**Required action:**
The required output is the complete listing, copied word for word.

**Input data:**
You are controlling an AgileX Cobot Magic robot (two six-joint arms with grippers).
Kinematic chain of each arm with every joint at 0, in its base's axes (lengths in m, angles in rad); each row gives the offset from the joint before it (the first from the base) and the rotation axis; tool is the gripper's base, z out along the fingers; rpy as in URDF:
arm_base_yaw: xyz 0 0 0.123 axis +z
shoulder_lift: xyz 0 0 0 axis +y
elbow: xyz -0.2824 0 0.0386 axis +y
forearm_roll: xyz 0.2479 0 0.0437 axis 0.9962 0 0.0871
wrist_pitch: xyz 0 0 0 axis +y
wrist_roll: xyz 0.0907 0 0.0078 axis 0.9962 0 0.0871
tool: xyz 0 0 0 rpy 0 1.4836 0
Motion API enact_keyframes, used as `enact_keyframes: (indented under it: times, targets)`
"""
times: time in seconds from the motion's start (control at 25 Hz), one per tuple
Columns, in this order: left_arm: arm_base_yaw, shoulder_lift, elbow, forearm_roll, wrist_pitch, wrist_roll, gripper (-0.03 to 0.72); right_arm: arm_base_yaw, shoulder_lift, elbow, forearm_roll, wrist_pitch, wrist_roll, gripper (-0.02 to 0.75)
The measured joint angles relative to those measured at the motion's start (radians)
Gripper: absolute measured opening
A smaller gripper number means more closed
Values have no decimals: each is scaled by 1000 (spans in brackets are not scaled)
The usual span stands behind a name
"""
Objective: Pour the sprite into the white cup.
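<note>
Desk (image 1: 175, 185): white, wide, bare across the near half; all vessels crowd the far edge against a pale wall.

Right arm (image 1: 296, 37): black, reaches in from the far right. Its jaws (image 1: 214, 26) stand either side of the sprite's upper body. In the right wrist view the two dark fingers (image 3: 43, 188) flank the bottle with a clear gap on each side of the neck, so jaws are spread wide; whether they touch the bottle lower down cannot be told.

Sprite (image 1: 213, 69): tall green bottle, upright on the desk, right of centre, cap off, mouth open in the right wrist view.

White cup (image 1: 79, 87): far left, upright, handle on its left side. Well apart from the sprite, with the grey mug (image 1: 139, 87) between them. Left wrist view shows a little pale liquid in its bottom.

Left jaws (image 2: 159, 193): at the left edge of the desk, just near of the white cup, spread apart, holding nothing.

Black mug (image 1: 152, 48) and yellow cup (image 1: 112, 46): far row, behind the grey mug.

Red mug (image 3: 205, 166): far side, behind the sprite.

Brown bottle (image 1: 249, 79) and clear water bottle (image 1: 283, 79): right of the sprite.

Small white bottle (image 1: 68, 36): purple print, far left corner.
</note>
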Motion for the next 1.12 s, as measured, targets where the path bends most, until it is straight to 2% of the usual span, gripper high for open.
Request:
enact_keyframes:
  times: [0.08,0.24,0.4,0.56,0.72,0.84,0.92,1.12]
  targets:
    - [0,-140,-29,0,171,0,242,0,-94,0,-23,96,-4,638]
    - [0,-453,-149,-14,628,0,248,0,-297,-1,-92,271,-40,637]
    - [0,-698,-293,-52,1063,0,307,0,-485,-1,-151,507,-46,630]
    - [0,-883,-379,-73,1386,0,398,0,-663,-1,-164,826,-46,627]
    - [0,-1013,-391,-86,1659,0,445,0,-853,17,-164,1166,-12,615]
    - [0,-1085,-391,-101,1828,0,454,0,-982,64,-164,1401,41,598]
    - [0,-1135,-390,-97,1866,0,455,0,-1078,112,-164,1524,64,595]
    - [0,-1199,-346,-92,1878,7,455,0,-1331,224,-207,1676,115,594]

**Result:**
You are controlling an AgileX Cobot Magic robot (two six-joint arms with grippers).
Kinematic chain of each arm with every joint at 0, in its base's axes (lengths in m, angles in rad); each row gives the offset from the joint before it (the first from the base) and the rotation axis; tool is the gripper's base, z out along the fingers; rpy as in URDF:
arm_base_yaw: xyz 0 0 0.123 axis +z
shoulder_lift: xyz 0 0 0 axis +y
elbow: xyz -0.2824 0 0.0386 axis +y
forearm_roll: xyz 0.2479 0 0.0437 axis 0.9962 0 0.0871
wrist_pitch: xyz 0 0 0 axis +y
wrist_roll: xyz 0.0907 0 0.0078 axis 0.9962 0 0.0871
tool: xyz 0 0 0 rpy 0 1.4836 0
Motion API enact_keyframes, used as `enact_keyframes: (indented under it: times, targets)`
"""
times: time in seconds from the motion's start (control at 25 Hz), one per tuple
Columns, in this order: left_arm: arm_base_yaw, shoulder_lift, elbow, forearm_roll, wrist_pitch, wrist_roll, gripper (-0.03 to 0.72); right_arm: arm_base_yaw, shoulder_lift, elbow, forearm_roll, wrist_pitch, wrist_roll, gripper (-0.02 to 0.75)
The measured joint angles relative to those measured at the motion's start (radians)
Gripper: absolute measured opening
A smaller gripper number means more closed
Values have no decimals: each is scaled by 1000 (spans in brackets are not scaled)
The usual span stands behind a name
"""
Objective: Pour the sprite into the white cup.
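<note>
Desk (image 1: 175, 185): white, wide, bare across the near half; all vessels crowd the far edge against a pale wall.

Right arm (image 1: 296, 37): black, reaches in from the far right. Its jaws (image 1: 214, 26) stand either side of the sprite's upper body. In the right wrist view the two dark fingers (image 3: 43, 188) flank the bottle with a clear gap on each side of the neck, so jaws are spread wide; whether they touch the bottle lower down cannot be told.

Sprite (image 1: 213, 69): tall green bottle, upright on the desk, right of centre, cap off, mouth open in the right wrist view.

White cup (image 1: 79, 87): far left, upright, handle on its left side. Well apart from the sprite, with the grey mug (image 1: 139, 87) between them. Left wrist view shows a little pale liquid in its bottom.

Left jaws (image 2: 159, 193): at the left edge of the desk, just near of the white cup, spread apart, holding nothing.

Black mug (image 1: 152, 48) and yellow cup (image 1: 112, 46): far row, behind the grey mug.

Red mug (image 3: 205, 166): far side, behind the sprite.

Brown bottle (image 1: 249, 79) and clear water bottle (image 1: 283, 79): right of the sprite.

Small white bottle (image 1: 68, 36): purple print, far left corner.
</note>
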Motion for the next 1.12 s, as measured, targets where the path bends most, until it is straight to 2% of the usual span, gripper high for open.
Request:
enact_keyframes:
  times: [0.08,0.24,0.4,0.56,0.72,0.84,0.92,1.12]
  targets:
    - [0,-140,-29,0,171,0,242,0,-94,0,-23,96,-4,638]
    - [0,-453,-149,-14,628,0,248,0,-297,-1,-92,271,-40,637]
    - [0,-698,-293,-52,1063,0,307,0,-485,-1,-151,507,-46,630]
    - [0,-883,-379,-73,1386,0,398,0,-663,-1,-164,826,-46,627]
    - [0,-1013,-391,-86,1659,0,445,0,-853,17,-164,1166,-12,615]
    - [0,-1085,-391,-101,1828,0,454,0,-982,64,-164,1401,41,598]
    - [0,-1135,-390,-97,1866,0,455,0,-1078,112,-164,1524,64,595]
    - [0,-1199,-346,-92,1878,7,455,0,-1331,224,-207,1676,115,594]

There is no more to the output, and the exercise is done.